The imposition of tariffs by the United States and China on billions of dollars of trade was absorbed calmly by markets on Friday with stocks edging higher and the euro climbing a three-week peak, but concerns about the conflict escalating capped gains.
Chinese shares led a recovery by Asian market, partly helped by the perception that the tariff measures were already priced in though worries about what lay ahead for global markets boosted appetite for perceived safe-haven assets such as government debt and the Japanese yen.
“Some of it is priced in but then this is an ongoing story and what can definitively be said that we are entering a period of much greater uncertainty than before,” said Neil Mellor, a senior currency strategist at BNY Mellon in London.

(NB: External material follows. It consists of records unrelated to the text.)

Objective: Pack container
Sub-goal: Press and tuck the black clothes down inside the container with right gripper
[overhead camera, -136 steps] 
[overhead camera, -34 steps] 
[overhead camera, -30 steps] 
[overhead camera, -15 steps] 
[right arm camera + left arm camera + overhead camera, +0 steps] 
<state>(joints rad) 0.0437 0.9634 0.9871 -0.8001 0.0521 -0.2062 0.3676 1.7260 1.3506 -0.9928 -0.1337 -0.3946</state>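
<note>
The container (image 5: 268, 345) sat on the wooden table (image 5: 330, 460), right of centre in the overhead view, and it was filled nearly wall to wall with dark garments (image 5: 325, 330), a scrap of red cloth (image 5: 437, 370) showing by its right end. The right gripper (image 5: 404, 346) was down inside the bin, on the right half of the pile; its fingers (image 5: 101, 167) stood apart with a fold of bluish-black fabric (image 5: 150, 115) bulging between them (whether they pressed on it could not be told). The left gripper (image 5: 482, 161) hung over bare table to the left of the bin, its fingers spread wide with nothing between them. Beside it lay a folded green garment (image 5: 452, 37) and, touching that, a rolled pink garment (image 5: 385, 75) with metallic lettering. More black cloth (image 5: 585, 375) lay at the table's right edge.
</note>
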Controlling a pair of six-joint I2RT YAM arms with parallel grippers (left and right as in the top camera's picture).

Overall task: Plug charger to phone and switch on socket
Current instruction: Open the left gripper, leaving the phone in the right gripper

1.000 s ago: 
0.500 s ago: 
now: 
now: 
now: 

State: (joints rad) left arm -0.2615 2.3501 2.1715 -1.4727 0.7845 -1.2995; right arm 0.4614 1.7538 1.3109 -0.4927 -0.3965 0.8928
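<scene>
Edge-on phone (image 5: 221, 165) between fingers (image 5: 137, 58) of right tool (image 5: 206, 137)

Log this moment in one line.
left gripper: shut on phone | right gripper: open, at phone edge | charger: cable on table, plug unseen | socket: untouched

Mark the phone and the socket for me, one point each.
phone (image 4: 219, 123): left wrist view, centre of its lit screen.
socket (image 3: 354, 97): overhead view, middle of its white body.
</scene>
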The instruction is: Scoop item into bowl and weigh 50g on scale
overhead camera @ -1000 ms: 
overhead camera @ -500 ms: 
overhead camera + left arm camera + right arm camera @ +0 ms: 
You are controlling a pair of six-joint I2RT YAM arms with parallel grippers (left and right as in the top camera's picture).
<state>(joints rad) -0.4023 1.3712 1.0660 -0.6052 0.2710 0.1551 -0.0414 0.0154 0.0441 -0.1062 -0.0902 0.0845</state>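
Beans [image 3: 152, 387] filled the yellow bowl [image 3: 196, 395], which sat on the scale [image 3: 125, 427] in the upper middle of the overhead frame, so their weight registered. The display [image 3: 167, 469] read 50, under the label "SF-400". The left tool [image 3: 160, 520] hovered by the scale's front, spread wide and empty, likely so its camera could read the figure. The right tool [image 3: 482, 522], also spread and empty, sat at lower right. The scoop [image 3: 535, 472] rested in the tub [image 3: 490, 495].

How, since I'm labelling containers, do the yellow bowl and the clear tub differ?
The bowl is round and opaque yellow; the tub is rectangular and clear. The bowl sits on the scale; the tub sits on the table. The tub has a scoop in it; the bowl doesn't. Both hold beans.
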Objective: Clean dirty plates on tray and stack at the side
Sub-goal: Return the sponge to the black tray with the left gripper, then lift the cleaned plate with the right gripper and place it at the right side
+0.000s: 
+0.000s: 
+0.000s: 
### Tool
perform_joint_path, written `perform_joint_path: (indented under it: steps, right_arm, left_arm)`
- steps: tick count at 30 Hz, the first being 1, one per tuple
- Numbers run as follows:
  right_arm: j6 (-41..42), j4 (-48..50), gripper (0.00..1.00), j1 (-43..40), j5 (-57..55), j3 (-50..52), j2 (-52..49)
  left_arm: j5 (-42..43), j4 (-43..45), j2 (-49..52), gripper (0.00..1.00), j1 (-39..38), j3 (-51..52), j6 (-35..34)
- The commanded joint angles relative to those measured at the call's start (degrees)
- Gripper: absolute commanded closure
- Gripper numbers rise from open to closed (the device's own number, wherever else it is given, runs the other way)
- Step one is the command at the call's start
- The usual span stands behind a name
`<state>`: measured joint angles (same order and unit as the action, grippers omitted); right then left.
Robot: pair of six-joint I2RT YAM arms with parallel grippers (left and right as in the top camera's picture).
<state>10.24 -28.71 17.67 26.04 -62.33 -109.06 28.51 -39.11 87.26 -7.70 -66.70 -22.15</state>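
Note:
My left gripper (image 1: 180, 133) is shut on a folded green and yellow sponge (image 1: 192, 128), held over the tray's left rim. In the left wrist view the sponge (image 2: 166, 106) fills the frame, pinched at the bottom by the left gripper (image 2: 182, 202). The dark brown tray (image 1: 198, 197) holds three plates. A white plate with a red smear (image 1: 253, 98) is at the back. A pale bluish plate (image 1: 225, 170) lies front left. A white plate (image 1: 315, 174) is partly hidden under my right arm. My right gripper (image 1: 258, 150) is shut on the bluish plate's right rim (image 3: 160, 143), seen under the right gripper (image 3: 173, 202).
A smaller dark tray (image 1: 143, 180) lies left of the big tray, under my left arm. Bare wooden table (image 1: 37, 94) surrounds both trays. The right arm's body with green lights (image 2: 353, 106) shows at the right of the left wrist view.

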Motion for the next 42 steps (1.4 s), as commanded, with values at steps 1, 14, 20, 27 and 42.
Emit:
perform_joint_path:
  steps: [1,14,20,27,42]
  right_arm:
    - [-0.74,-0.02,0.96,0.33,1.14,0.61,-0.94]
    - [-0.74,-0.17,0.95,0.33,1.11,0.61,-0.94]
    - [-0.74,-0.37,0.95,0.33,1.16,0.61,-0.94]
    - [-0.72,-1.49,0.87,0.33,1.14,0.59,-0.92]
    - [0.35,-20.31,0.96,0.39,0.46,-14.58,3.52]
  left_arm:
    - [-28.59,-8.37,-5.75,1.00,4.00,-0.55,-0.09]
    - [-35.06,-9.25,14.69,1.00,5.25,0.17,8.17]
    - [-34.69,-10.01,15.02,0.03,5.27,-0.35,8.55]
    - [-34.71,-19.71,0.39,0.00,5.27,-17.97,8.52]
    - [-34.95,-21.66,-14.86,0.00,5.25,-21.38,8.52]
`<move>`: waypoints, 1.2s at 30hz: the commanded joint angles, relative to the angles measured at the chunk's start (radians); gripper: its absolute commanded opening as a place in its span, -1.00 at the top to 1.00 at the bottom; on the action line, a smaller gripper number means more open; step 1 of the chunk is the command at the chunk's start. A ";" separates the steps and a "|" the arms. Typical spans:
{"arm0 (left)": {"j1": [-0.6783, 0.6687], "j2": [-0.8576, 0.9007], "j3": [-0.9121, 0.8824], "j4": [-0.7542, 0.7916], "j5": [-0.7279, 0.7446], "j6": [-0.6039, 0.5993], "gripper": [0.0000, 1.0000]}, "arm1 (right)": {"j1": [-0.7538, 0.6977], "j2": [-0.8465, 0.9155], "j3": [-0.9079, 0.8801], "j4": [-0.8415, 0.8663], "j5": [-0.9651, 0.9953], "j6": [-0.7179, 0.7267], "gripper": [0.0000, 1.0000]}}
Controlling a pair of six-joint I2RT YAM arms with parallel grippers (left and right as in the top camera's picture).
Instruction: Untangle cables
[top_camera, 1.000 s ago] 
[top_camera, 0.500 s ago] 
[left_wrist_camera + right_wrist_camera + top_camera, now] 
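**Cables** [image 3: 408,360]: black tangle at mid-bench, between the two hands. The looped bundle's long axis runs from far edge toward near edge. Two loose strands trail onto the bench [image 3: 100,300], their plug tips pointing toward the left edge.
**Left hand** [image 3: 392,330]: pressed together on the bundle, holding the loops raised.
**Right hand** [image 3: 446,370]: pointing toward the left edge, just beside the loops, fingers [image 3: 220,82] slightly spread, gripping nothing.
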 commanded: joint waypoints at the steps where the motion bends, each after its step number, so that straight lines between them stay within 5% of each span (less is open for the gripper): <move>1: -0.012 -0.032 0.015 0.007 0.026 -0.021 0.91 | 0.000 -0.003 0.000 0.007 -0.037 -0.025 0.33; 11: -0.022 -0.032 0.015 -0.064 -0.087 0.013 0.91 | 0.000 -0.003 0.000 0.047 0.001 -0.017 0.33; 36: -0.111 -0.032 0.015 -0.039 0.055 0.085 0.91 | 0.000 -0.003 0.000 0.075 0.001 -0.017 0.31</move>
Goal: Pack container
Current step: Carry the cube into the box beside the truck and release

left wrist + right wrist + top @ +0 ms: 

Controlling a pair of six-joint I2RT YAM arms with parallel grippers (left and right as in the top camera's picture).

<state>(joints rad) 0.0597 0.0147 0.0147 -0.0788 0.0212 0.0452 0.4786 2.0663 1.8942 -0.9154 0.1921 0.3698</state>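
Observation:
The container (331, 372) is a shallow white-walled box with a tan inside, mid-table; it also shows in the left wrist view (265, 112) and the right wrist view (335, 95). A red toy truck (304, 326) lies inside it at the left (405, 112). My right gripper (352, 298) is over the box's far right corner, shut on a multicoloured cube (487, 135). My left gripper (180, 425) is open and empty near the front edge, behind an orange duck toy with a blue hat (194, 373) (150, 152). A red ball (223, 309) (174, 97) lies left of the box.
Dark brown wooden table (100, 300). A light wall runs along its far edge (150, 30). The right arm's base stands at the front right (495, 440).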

World stocks rose 0.2 per cent to their highest level in a week while Asian stocks climbed nearly half a per cent led by a rebound in Chinese shares.
The US tariffs on more than 800 goods from China worth $34 billion took effect at 0401 GMT while China’s commerce ministry said in a statement shortly after the deadline passed that it was forced to retaliate, meaning $34 billion worth of imported US goods including autos and agricultural products also faced 25 per cent tariffs.
MSCI’s main European Index edged 0.1 per cent higher and held below a two-week high hit in the previous session amid hopes of a rapprochement between the US and Europe on auto trade tariffs.
The euro took cues from broadly firmer stocks and rose 0.1 per cent on the day to a fresh three-week high at $1.1727 with broadly strong German industrial data this week also boosting demand for European stocks.
To be sure, signs of nervousness were evident in markets with the Japanese yen and the Swiss franc firm against the dollar while core US and German bonds in demand.
“The China-US relationship is such a large component of the global trade that we really have a global impact and that has implications that are difficult to foresee,” said Frederic Neumann, co-head of Asia economic research at HSBC in Hong Kong.
US President Donald Trump has warned the United States may ultimately target over $500 billion worth of Chinese goods, an amount that roughly matches its total imports from China last year.
Copper, seen as a barometer of the world’s economic strength because of its wide industrial use, on Friday fell to near a one-year low, at $6,221.50 per ton, before recouping some losses.
In the currency market, the Chinese yuan weakened after a choppy trade, keeping some distance from 11-month lows touched earlier this week.
The two-year US Treasury yield, which rises with traders’ expectations of higher Fed fund rates, was at 2.553 per cent compared with a U.S. close of 2.561 per cent.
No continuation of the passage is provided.